I have one West beetle trap. I gave it a whirl just for fun. It collected lots of Beetles, but was a huge drag in terms of removing a cleaning it out, putting it back in etc. etc. this seems to potentially solve the problem. My only concern is that I thought the bees basically chased the beetles through the slats, it is a screen between the slats and the bees, will they really be able to chase the beetles through them?

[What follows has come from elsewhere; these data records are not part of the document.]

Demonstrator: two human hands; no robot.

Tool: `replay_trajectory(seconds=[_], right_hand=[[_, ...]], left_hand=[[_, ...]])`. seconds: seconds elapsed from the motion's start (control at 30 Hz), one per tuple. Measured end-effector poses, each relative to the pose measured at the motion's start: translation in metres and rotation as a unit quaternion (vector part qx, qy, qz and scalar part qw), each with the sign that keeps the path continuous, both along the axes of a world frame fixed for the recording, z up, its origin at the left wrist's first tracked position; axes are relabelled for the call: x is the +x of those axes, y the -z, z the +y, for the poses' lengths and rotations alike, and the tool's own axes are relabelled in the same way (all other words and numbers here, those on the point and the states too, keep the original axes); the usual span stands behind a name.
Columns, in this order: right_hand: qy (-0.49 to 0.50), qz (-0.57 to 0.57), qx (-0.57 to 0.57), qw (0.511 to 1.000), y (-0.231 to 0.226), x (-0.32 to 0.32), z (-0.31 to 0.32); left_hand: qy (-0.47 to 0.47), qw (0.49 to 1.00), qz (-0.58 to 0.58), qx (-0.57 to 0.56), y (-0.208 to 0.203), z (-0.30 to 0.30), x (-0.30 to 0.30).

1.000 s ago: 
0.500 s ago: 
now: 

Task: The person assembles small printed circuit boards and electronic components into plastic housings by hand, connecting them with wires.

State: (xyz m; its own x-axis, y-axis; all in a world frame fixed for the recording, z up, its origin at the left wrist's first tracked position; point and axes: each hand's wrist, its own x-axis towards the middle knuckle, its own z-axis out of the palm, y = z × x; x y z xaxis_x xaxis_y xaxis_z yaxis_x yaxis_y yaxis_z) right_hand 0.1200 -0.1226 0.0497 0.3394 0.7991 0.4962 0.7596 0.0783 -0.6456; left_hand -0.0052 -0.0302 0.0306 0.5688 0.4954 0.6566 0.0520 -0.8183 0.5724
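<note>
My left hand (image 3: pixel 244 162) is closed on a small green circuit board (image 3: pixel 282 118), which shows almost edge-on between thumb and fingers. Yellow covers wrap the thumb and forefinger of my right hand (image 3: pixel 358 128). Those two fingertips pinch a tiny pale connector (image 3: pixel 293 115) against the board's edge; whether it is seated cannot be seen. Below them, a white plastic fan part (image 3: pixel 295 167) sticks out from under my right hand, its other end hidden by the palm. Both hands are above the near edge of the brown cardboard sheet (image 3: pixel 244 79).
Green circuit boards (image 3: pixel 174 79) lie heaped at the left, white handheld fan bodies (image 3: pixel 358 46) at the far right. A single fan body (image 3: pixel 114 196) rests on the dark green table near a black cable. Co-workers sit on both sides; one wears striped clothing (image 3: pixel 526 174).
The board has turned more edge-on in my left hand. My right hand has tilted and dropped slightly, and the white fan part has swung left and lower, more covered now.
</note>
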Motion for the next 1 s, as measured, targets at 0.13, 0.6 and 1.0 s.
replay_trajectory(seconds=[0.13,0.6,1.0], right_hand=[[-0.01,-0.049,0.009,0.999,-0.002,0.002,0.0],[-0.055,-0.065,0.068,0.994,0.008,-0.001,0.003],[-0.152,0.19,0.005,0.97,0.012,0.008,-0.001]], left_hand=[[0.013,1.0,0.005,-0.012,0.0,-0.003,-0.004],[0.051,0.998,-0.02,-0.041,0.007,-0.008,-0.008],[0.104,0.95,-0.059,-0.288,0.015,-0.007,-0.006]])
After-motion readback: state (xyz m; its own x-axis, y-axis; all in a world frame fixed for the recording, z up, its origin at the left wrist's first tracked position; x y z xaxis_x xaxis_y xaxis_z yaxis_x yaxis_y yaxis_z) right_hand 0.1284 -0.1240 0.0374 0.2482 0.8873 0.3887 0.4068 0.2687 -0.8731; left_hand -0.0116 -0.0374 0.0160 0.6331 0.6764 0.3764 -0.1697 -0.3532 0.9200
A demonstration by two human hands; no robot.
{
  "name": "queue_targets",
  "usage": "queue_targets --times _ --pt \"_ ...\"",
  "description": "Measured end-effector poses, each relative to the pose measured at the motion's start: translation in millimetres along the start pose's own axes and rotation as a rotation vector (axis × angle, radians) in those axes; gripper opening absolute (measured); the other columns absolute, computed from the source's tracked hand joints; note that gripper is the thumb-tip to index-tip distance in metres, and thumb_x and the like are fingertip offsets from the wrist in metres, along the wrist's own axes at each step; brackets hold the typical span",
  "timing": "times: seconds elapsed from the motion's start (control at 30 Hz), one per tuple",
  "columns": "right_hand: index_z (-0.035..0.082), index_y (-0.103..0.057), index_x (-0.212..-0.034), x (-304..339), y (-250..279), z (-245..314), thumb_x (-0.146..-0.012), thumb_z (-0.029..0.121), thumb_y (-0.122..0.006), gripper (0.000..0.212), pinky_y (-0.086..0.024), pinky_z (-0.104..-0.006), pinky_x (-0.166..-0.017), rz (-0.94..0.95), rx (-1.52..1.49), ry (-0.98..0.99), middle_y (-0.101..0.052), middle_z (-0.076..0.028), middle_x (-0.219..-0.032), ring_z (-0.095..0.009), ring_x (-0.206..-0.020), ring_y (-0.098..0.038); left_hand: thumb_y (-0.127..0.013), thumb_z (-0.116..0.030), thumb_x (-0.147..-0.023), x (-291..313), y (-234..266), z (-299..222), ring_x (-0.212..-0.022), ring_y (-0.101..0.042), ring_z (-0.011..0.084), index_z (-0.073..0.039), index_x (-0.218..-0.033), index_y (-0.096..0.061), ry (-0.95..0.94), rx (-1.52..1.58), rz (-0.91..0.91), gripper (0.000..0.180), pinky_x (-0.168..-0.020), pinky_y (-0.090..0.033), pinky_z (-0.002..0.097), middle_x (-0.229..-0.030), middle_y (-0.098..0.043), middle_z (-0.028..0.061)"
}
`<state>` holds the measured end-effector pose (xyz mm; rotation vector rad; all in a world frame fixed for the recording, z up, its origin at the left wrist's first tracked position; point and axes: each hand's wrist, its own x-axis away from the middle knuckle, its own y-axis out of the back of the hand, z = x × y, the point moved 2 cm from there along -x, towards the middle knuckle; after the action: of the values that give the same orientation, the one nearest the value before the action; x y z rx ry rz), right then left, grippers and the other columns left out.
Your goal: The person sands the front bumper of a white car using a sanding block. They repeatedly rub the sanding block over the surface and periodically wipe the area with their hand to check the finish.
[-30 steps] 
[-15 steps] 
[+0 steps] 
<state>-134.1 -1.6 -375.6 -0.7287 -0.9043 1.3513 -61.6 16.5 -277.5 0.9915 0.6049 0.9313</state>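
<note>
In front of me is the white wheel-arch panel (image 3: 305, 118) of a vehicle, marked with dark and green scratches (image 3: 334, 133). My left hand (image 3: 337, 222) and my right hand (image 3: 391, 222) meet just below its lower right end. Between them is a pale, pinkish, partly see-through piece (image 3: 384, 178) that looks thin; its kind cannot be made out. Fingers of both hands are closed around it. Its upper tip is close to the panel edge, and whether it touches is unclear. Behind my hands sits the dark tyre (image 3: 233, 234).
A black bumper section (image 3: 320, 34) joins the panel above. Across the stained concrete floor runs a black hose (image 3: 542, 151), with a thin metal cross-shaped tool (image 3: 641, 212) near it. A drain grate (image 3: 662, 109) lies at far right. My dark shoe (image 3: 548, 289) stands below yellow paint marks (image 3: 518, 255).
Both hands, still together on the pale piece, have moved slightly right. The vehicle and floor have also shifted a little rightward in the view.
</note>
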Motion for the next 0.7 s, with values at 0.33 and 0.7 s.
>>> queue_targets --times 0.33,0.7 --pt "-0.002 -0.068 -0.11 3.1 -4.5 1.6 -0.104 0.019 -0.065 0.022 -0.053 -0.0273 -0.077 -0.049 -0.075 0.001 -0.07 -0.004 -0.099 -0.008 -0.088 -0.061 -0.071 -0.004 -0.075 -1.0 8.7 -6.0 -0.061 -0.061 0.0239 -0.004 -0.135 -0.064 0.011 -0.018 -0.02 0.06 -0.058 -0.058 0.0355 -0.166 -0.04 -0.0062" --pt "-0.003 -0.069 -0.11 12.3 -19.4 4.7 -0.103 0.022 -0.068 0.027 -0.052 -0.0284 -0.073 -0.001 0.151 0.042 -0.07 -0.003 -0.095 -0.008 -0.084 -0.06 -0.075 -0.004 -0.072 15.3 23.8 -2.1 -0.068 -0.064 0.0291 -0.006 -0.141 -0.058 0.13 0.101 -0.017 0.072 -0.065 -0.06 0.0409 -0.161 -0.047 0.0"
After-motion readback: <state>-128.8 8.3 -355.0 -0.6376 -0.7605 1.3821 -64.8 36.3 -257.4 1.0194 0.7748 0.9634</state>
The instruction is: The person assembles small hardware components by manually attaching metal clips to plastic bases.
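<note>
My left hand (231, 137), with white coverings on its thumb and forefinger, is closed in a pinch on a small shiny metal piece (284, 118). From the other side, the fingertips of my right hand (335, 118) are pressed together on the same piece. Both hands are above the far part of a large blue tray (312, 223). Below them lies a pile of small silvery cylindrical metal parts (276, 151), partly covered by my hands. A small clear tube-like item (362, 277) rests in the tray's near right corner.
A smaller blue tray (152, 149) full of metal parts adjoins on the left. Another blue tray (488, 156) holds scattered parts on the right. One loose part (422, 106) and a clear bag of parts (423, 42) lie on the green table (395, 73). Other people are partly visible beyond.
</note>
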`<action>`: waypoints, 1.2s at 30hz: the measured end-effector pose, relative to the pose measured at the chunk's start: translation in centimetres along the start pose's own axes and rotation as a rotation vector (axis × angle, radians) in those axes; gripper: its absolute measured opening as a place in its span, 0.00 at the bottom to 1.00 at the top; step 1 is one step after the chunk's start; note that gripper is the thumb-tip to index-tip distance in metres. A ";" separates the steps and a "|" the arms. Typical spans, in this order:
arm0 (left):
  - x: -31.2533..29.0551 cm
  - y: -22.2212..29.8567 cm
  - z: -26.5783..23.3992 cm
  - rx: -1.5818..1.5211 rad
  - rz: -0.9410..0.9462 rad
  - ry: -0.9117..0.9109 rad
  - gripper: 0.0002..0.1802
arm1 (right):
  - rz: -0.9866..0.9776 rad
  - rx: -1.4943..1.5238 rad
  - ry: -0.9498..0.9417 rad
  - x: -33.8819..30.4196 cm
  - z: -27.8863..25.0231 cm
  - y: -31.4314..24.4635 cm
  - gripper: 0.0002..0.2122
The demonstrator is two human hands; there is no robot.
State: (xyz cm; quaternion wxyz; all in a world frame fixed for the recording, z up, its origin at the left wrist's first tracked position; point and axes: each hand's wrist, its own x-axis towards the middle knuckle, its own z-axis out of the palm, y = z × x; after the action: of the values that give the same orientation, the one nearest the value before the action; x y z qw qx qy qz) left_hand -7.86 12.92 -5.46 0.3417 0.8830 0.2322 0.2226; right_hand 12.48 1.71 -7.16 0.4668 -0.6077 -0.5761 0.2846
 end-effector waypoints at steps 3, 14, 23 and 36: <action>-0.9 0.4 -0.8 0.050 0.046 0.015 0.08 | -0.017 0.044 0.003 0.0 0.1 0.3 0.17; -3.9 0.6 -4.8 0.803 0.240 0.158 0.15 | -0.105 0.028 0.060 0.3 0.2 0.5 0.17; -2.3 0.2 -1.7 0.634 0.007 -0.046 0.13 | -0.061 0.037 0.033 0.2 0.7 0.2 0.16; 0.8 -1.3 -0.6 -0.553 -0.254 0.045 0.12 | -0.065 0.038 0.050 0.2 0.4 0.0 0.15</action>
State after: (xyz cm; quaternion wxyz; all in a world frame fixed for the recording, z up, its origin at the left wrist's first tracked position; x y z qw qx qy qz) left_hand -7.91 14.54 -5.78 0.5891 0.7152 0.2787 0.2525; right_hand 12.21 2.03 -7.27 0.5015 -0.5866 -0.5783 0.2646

Also does anyone know if anyone's making the West hive beetle trap in an eight frame size? Have had some recent trouble with my shoulder and eight frame mediums are looking more and more attractive everyday.

Keith


----------



## Grant (Jun 12, 2004)

I also had tried West traps and I like them as one resource and modified several of my bottom boards to accept them. I've shifted to using soapy water in place of oil. It's cheaper (about a half-cup of liquid dish soap in a gallon milk jug) than oil and not near so messy when you pull out the trap. 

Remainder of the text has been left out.